Work task →
Line by line, restate the listing below without any change.

Data below →
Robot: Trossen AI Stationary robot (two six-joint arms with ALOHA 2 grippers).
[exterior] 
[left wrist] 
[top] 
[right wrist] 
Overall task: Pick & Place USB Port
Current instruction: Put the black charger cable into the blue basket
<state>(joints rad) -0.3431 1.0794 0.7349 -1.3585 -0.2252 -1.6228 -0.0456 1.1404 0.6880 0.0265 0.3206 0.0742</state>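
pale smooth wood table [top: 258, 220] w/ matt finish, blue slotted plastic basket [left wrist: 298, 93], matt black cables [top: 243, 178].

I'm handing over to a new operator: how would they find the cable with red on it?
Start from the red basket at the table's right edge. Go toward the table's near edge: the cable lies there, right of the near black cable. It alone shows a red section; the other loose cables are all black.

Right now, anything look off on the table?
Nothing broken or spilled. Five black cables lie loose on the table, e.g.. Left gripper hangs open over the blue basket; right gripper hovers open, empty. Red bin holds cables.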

Your solution →
Robot: Trossen AI Stationary robot (two six-joint arms with ALOHA 2 grippers).
[exterior] 
[left wrist] 
[top] 
[right wrist] 
Overall task: Pick & Place USB Port
Current instruction: Put the black charger cable into the blue basket
<state>(joints rad) -0.3431 1.0794 0.7349 -1.3585 -0.2252 -1.6228 -0.0456 1.1404 0.6880 0.0265 0.3206 0.0742</state>
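pale smooth wood table [top: 258, 220] w/ matt finish, blue slotted plastic basket [left wrist: 298, 93], matt black cables [top: 243, 178].

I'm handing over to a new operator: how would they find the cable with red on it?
Start from the red basket at the table's right edge. Go toward the table's near edge: the cable lies there, right of the near black cable. It alone shows a red section; the other loose cables are all black.

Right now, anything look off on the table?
Nothing broken or spilled. Five black cables lie loose on the table, e.g.. Left gripper hangs open over the blue basket; right gripper hovers open, empty. Red bin holds cables.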

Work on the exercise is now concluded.